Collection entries
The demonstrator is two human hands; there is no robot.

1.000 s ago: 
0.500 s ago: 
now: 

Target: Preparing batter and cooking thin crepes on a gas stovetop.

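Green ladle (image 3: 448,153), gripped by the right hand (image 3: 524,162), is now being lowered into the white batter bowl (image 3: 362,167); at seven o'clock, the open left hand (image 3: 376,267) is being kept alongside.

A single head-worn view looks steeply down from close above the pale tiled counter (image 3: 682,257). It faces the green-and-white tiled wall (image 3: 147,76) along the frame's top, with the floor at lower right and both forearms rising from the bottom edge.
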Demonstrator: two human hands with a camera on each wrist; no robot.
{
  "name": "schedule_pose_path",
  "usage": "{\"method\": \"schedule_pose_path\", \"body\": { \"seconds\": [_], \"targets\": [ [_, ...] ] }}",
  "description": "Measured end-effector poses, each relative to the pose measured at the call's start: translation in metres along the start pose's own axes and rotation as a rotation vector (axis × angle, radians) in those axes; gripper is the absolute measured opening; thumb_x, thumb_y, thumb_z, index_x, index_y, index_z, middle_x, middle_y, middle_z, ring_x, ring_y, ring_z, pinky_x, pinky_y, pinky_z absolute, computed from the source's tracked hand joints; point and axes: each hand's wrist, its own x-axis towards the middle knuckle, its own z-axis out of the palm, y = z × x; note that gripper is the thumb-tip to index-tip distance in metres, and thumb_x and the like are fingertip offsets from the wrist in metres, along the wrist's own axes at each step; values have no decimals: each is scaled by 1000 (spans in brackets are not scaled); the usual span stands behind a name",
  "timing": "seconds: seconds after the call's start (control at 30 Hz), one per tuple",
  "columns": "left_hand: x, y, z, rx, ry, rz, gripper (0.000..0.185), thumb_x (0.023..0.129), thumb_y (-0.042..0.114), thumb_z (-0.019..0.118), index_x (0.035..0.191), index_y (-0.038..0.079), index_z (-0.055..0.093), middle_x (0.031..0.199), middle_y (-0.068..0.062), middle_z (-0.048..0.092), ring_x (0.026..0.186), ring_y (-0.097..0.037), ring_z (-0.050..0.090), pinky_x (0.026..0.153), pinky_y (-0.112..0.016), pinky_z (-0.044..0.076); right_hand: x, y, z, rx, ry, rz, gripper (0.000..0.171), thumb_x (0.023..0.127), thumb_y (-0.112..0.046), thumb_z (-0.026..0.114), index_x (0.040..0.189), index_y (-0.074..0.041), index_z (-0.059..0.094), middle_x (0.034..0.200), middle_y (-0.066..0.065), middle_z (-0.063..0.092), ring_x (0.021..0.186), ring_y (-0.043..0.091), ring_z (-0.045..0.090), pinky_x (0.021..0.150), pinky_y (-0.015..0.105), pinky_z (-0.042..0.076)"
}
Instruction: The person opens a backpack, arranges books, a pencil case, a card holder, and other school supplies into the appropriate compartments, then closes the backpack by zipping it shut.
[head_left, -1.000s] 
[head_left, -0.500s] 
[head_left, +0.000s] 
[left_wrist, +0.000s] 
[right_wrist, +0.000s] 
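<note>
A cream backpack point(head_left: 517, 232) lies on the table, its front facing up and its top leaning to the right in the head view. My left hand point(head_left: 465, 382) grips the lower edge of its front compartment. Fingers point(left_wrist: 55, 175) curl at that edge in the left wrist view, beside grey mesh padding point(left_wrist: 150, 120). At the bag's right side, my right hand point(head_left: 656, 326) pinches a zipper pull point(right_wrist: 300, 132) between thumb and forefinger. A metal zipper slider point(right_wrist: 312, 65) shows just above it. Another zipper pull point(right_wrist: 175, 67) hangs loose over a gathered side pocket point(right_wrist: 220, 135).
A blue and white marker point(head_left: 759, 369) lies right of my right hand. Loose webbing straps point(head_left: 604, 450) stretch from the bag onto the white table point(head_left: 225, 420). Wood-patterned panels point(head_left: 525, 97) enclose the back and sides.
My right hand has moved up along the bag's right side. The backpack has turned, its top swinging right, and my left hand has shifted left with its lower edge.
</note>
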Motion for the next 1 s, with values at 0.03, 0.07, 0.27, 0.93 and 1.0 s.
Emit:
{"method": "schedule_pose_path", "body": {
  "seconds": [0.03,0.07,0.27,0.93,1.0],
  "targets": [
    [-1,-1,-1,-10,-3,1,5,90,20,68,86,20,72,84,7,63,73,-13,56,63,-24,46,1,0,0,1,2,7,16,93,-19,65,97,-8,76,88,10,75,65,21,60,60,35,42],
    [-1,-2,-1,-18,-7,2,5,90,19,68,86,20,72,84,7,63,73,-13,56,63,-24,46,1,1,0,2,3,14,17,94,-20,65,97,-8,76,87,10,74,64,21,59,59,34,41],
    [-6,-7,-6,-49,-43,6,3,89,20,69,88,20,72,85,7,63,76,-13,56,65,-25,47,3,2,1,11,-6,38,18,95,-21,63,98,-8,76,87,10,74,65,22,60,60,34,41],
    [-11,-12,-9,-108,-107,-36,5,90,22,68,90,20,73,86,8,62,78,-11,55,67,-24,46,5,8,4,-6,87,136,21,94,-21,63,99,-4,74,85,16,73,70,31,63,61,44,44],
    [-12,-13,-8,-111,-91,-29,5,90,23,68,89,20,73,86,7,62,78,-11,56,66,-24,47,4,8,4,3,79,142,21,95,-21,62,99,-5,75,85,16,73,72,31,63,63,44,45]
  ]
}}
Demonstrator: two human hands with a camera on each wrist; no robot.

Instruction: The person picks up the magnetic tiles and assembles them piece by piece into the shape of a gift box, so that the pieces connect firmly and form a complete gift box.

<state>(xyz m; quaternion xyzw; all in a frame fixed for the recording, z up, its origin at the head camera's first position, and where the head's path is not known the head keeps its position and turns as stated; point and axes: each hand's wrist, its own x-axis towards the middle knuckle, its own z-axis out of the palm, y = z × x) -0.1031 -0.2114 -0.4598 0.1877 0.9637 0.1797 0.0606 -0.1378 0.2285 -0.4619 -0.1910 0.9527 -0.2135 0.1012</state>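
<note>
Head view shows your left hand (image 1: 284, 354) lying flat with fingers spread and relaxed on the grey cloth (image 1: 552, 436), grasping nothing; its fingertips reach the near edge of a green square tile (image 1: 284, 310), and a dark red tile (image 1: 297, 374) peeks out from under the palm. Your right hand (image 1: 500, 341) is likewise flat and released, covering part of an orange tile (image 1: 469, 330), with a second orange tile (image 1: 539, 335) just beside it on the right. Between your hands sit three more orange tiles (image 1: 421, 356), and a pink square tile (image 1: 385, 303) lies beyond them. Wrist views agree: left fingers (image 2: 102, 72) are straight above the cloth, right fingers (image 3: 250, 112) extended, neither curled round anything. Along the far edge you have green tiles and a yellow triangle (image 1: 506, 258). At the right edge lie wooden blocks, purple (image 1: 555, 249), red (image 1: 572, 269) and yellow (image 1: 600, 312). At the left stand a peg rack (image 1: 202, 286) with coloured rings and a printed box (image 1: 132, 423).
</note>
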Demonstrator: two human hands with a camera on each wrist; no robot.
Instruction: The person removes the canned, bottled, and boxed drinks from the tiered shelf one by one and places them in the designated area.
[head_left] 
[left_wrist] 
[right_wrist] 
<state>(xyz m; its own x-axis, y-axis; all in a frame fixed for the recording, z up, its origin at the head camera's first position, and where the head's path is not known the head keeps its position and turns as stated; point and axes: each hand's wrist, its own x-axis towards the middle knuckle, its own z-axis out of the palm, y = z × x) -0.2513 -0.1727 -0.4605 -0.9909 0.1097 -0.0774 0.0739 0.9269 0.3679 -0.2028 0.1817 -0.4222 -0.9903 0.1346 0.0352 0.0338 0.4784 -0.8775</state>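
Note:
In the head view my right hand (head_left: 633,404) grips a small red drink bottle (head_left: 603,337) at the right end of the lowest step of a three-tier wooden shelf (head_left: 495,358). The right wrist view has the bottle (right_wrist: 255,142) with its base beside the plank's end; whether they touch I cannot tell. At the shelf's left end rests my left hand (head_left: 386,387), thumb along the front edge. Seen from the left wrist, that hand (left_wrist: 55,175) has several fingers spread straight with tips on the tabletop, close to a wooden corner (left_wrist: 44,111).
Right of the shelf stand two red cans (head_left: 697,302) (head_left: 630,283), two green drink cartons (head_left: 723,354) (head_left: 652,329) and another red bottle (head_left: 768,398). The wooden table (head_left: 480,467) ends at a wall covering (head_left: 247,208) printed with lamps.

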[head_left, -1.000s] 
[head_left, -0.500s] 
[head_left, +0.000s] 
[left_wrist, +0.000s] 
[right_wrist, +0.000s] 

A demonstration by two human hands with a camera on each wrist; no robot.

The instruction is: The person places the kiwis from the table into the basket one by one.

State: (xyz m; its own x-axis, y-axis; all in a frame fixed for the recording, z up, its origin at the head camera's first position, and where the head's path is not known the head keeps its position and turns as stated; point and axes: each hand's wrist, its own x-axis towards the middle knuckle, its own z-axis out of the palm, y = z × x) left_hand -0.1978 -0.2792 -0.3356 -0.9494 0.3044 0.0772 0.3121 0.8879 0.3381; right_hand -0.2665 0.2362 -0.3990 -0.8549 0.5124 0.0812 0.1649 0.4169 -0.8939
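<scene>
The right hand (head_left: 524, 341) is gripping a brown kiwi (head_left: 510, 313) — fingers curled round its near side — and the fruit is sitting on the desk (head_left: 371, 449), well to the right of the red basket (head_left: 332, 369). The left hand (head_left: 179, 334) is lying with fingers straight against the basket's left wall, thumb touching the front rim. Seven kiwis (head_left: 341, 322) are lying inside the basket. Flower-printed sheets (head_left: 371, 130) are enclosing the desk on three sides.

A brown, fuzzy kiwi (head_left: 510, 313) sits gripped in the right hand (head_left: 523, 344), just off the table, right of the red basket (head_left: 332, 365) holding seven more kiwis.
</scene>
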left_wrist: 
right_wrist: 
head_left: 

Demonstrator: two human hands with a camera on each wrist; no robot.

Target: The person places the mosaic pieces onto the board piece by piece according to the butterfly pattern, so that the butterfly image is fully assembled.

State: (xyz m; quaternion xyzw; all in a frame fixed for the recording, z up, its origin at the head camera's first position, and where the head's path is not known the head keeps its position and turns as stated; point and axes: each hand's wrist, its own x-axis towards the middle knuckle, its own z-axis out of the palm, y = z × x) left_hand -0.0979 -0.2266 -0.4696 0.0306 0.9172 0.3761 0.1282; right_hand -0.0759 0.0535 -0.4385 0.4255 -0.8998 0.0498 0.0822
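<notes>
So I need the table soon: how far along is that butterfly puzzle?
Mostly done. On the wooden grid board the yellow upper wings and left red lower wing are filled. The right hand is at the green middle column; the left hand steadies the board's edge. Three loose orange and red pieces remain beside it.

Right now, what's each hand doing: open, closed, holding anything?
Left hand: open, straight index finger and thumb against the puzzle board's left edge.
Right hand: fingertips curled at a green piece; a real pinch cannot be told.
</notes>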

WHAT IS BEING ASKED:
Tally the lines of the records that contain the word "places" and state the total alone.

OUTPUT BELOW:
3